The police located Talbott and watched him, until one day he got rid of a paper cup. The detectives picked it up, extracted a DNA sample and compared it with the one found in Cuylenborg's body. Bingo.
The trial is to Talbott, but also to the future of genetic genealogy in the resolution of crimes. Some critics consider that fundamental rights to privacy and not to suffer an arbitrary invasion are at stake, protected by the fourth amendment of the Constitution. People have put their data on these websites to find relatives or to know their origins. What happens if the police use that information to arrest relatives for crimes they may or may not have committed? Would not it be a test as invalid as those obtained in an illegal register?

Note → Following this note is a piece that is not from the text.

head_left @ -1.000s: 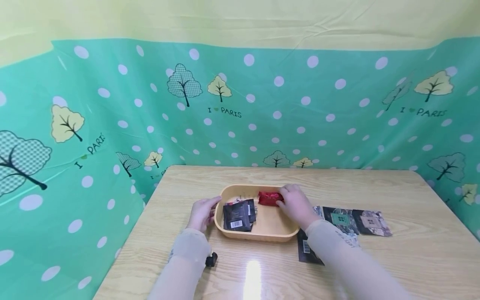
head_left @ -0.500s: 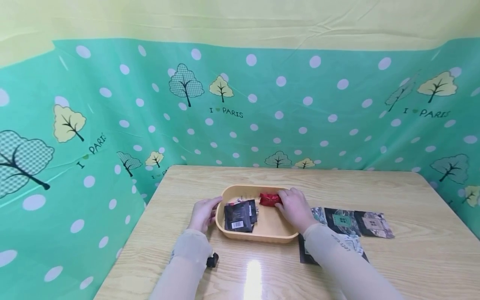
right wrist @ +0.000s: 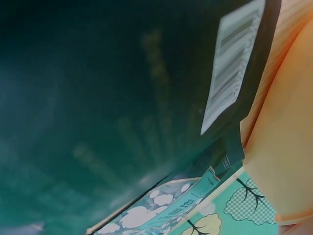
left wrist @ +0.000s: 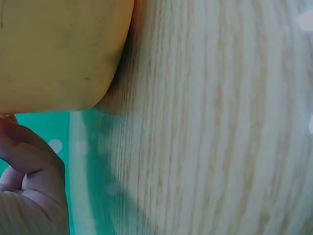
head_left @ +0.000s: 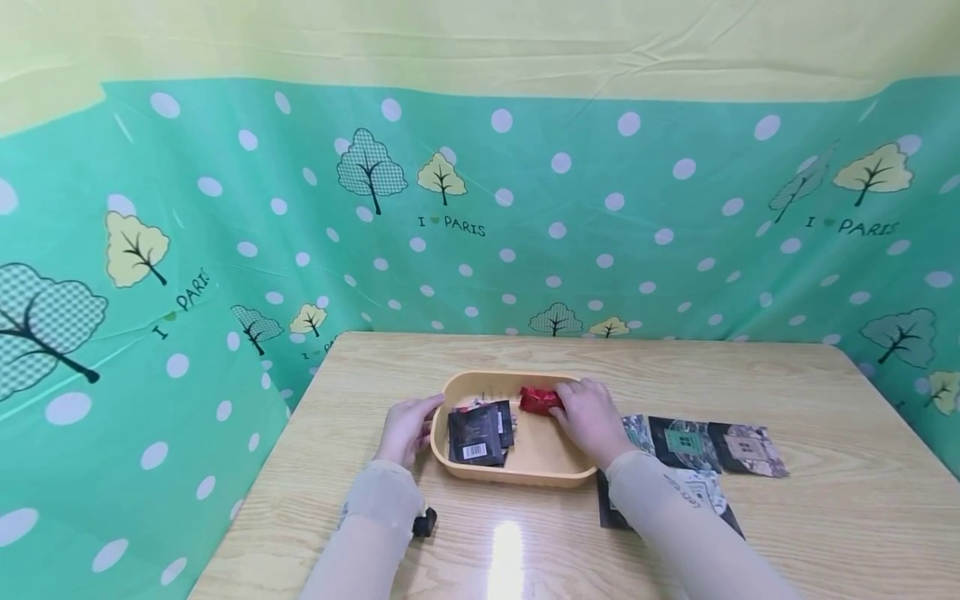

After knowing that it was used for police investigations, many GEDmatch users withdrew their profiles. Now, under the terms and conditions of the page, the possibility of the police accessing these data is highlighted in red. And, if the user wishes to allow his DNA to be compared with samples raised by the police, he must expressly select the option. After the initial frightening, many users go back to allow that option.
The police also have their own genetic database. The problem is that it only has DNA from people who have been condemned. Therefore, just as in prisons, certain sectors of the population, such as African-Americans, are dramatically overrepresented. But on websites like GEDmatch the bias, if anything, is the opposite: the people who feed these databases tend to be white, middle class, with no criminal record. And that is reflected in the profile of the people who are being detained thanks to these new techniques.
It is the end of genetic privacy. Until now, DNA was something that was used to confirm if a suspect was guilty. Here, it is part of a DNA and you are looking for a person's name.
Near the golden van, the detectives found rubber surgical gloves. "Leave that behind as a signal to the police not to bother looking for fingerprints, because he had worn gloves," said Detective Robert Gebo of Seattle. "He is confident that nothing will connect him to these crimes." Thirty years later, you may have connected two distant cousins, who just wanted to know more about their families on a website.